Passé le no man’s land de la zone de combat, la végétation se fait plus rase et les prairies alpines s’étendent sous nos pieds. Si un alpage à la belle saison fait apparaître ses milliers de bistortes et trèfles colorés (ci-dessous), il ne faut pas s’y méprendre : ce qui détermine leur agenda, c’est bien la neige (ou plutôt, son absence). C’est elle qui détermine le grand départ de la saison de croissance. On peut en lire une belle preuve sur le visage soucieux des scientifiques étudiant la végétation de montagne : passé les premières belles journées de mars, ils passeront leurs pauses à contempler la montagne pour regarder si la verdure s’extirpe de sa gaine de neige, inquiets de rater le grand départ de ces petites choses quantifiables qu’on appelle les végétaux. Heureusement, il y a une petite marge et le scientifique comme les gentianes ne sont pas à une semaine près.

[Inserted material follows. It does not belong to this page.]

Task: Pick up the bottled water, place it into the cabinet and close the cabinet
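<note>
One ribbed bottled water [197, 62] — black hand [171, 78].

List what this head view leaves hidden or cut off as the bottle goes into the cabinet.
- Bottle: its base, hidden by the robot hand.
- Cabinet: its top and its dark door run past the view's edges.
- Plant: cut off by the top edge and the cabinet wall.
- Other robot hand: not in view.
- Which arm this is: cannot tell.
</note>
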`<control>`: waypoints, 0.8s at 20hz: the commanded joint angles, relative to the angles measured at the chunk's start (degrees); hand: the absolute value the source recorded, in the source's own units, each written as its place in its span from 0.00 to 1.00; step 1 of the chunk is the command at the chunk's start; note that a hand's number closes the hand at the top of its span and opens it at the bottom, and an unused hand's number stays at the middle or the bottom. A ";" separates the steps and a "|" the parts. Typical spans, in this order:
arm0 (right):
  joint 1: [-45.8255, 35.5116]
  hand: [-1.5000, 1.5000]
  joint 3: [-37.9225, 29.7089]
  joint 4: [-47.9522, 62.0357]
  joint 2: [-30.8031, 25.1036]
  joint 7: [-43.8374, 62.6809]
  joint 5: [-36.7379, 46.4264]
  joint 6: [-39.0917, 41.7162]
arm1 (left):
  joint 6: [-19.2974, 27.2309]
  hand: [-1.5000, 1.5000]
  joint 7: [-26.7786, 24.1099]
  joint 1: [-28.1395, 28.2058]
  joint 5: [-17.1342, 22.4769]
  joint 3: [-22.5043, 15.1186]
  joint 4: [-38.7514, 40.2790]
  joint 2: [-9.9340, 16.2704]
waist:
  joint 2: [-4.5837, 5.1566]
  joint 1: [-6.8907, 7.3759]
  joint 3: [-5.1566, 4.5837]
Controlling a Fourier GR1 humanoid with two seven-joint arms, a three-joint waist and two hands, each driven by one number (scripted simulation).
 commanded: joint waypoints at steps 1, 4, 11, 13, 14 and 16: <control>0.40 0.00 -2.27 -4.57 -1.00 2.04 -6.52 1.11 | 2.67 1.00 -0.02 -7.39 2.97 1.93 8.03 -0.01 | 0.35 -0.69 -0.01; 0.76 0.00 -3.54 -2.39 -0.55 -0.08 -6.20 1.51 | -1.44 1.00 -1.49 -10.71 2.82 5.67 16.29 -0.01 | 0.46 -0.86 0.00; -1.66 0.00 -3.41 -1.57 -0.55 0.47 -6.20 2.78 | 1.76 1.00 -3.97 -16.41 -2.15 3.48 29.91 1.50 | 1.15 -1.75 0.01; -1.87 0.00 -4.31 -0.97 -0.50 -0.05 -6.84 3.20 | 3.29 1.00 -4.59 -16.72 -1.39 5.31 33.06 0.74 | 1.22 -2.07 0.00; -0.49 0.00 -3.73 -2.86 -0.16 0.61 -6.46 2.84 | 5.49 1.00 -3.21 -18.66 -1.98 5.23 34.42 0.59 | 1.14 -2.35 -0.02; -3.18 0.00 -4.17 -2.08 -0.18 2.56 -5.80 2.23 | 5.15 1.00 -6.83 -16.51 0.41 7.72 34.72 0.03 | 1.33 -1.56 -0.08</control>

En fait, beaucoup de ces petites plantes ne sont même pas à quelques mois près. Un hiver pluvieux ou un été pourri et la neige ne fondra pas cette année ? Aucun problème, les plantes savent attendre et sauter une ou deux saisons. La dernière des plantes à pousser en altitude est la Renoncule des glaciers (Ranunculus glacialis), qui est une oxymore en elle-même : à la fois une des plus patientes et à la fois la plus impatiente. La plus patiente, car ses graines sont toutes parées pour dormir quelques années avant de pouvoir rencontrer des conditions favorables. La plus impatiente, car ce sont les plus rapides des plantes alpines à la reproduction : feuilles-boutons-fleurs-graines, tout est plié en 8 semaines. Les autres plantes alpines ont en général besoin d’au moins une paire de semaines en plus. Passé les 3000 m, il faut aller vite avant que la température ne deviennent trop basse pour se développer, ou pire, que l’on finisse recouvert par le manteaux neigeux, la tête encore en fleurs…
Et au dessus ? Toute personne étant allée sur le sommet d’une montagne le sait, passée la vue spectaculaire, on se sent comme envahi par un sentiment de quiétude. Peut-être lié à ces montagnes dont l’âge nous dépasse : les Alpes sont jeunes pour les géologues. Elles n’ont que quelques dizaines de millions d’années… mais elles sont en même temps tellement plus vieilles que le plus vieil humain jamais apparu sur terre. De quoi relativiser le tumulte de la vie quotidienne. Il y a quand même une chose qui vit le même temps que nous à cette altitude: les glaciers. De fait, leur espérance de vie avoisine la nôtre: chaque année, ils reculent et nous assisterons probablement à leur fin.
Un tour en montagne, c’est l’occasion de rencontrer toutes ces choses qui vivent à différentes échelles de temps. Gardons en tête que la journée d’une épilobe n’est pas la même que celle d’un sapin, d’une bistorte ou d’une montagne. Des plus basses aux plus hautes altitudes, ces différents tempos s’enchevêtrent pour donner la nature que l’on rencontre, il suffit de les lire, de se laisser porter par les rapides, calmer par les plus lents et savoir apprécier maintenant ceux qui disparaitront plus tard.